Without including the pictures, copy each line below exactly as it reads.

▶ _Records to use_:
*** Begin section ***
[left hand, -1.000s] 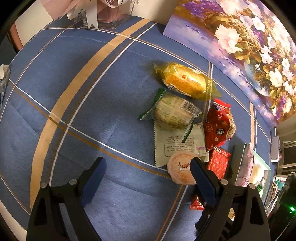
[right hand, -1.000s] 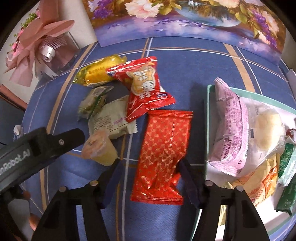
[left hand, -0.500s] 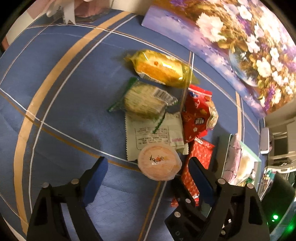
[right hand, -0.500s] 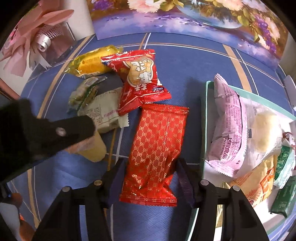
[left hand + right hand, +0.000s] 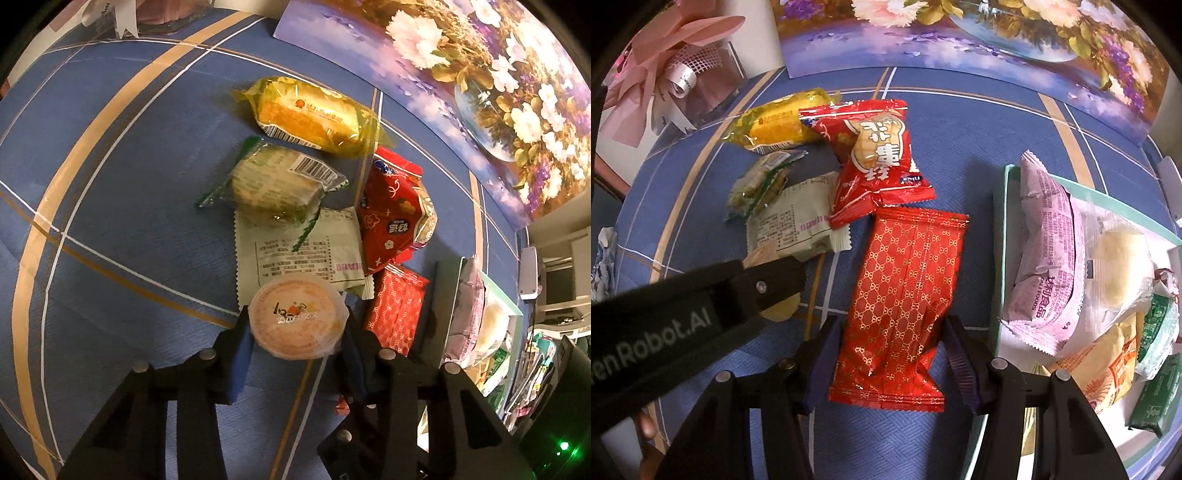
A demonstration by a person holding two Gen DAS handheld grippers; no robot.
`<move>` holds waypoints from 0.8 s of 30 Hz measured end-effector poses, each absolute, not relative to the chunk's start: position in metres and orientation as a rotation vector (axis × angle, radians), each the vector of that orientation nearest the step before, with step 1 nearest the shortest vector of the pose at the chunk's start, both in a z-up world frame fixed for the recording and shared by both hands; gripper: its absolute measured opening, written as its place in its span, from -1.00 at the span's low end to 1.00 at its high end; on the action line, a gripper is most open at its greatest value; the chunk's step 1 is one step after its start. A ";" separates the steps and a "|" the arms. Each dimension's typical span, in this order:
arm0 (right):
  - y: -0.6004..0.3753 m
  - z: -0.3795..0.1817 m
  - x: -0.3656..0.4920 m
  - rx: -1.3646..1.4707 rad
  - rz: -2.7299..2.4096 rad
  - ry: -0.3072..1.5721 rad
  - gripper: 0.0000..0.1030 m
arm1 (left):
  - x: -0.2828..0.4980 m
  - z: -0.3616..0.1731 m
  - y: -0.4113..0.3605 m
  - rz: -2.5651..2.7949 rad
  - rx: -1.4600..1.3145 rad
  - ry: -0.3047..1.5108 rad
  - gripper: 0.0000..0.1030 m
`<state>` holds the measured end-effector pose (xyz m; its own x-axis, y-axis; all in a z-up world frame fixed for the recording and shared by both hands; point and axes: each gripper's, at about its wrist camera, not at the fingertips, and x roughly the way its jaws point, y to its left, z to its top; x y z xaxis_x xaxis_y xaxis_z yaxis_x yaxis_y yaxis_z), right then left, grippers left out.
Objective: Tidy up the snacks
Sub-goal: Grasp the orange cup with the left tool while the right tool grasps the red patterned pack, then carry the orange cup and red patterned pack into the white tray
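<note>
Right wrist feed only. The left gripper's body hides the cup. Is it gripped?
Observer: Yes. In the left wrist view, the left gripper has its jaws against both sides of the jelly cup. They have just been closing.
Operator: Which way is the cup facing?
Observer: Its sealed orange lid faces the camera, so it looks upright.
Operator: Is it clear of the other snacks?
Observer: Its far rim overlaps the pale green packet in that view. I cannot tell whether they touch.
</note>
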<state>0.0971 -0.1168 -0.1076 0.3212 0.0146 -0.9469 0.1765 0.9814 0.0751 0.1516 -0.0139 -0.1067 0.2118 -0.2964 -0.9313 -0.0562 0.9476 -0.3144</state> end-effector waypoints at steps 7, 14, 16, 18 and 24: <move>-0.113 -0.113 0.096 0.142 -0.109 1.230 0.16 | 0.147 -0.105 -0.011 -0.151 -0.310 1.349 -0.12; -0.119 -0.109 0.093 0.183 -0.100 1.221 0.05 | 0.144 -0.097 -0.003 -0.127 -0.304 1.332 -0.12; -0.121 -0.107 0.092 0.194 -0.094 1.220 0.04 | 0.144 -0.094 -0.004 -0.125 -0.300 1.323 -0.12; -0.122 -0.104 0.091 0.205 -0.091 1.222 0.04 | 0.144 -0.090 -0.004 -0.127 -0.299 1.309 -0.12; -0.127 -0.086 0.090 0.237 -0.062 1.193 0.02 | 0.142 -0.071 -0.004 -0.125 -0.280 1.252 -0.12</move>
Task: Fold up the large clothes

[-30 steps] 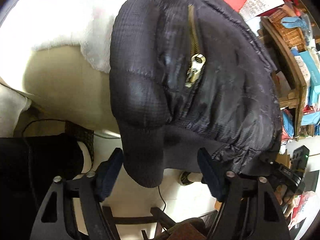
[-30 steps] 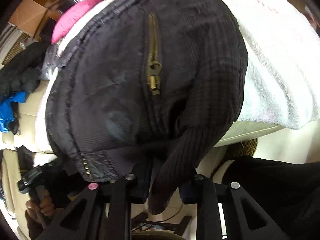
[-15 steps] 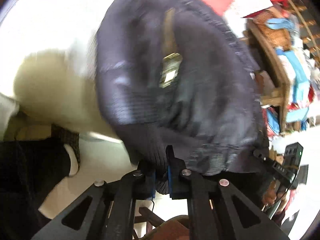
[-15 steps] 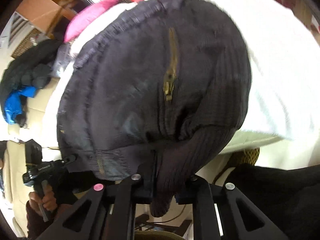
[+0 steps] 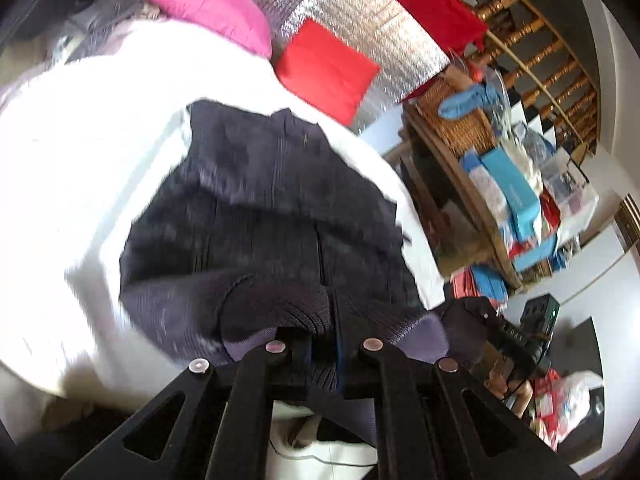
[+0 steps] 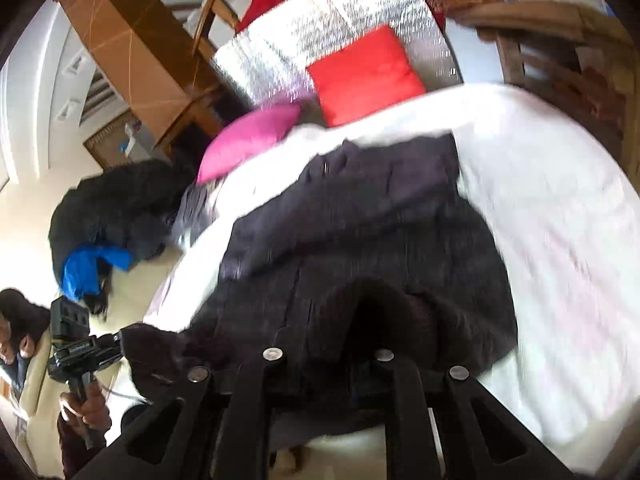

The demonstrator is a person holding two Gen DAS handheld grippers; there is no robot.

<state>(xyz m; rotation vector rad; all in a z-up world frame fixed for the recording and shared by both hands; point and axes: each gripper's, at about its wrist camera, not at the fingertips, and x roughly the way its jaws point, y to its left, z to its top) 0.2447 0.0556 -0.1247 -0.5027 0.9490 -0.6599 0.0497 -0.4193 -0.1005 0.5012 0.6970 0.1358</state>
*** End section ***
▶ _Task result_:
[left hand, -1.000s] 
[right hand, -1.000s] 
[left hand, -0.500s] 
[right hand, -0.500s] 
[left hand + right hand, +0.000s] 
A demonstration by a person holding two Gen DAS handheld grippers; no robot.
`<move>` holds waypoints from 0.8 s of 30 Hz measured end-effector poses, each absolute, not relative to the chunk's start: position in metres and orientation as a rotation vector (axis × angle, radians), each the vector of that orientation nearest the step before, with step 1 nearest the shortest vector of the pose at the chunk's start, both in a z-up world frame fixed for the recording and shared by both hands; gripper: its absolute measured opening, written as its place in its span, from -1.00 at the span's low end to 1.00 at its high end; on the action line, a gripper is most open at its greatest value; the chunk's step 1 is one step after its start. A ";" separates the steps and a "|" the arms. Each dimension's typical span, in this order:
arm0 (right):
  - y: -0.6004..0.3753 m
  - z: -0.3795..0.1817 m
  - x: -0.3656..0.4920 m
  - rx: -1.3646..1.4707 rad
  - rz: -2.7299..2.4096 rad
  - ry: -0.3072..1.5721 rad
  - gripper: 0.0000..0.1030 m
arm1 (left):
  - x: -0.2828..0.4980 m
  - z: -0.3616..0.1731 m
  - y: -0.4113..0.3605 m
  - rz: -2.5651..2.7949 rad
  - rx: -1.4600..1.3145 rad
  - ry: -0.3047..1.5108 rad
  - gripper: 0.0000..0.1030 m
`<state>` holds the measured end-effector pose (xyz m; its own x-axis, y-axis; all in a z-up world frame fixed for the recording and shared by both hands; point and axes: each gripper's, at about its wrist camera, not at the fingertips, and x roughly the way its jaws point, y to its left, z to its top; x y z xaxis_x xaxis_y xaxis_z yaxis_x yaxis_y yaxis_z), right then left, grippers left out.
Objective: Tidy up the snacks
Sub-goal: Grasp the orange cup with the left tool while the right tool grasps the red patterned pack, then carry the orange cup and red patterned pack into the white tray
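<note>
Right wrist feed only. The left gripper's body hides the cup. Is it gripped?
Observer: Yes. In the left wrist view, the left gripper has its jaws against both sides of the jelly cup. They have just been closing.
Operator: Which way is the cup facing?
Observer: Its sealed orange lid faces the camera, so it looks upright.
Operator: Is it clear of the other snacks?
Observer: Its far rim overlaps the pale green packet in that view. I cannot tell whether they touch.
</note>
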<state>0.0971 -0.1168 -0.1076 0.3212 0.0146 -0.9469 0.1765 0.9814 0.0751 0.1516 -0.0139 -0.1067 0.2118 -0.2964 -0.9313 -0.0562 0.9476 -0.3144</state> end-effector waypoints at steps 7, 14, 16, 18 and 24: <move>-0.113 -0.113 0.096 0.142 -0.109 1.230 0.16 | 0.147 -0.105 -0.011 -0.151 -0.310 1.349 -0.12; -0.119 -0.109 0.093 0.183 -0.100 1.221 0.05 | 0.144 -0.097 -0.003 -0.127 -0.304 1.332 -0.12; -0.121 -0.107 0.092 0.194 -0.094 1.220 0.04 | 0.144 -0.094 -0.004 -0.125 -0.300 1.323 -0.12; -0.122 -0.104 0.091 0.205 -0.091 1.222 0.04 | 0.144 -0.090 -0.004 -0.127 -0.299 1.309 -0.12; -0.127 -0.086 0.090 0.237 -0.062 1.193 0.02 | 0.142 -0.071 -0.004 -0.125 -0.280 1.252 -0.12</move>
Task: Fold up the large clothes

[-30 steps] 
[-30 steps] 
[-15 steps] 
[-15 steps] 
[+0 steps] 
[+0 steps] 

The demonstrator is a person holding two Gen DAS handheld grippers; there is no robot.

<state>(xyz m; rotation vector rad; all in a z-up world frame fixed for the recording and shared by both hands; point and axes: each gripper's, at about its wrist camera, not at the fingertips, and x roughly the way its jaws point, y to its left, z to its top) 0.2447 0.0556 -0.1247 -0.5027 0.9490 -0.6599 0.0497 -0.4193 -0.1005 0.5012 0.6970 0.1358</state>

There is nothing more to the output.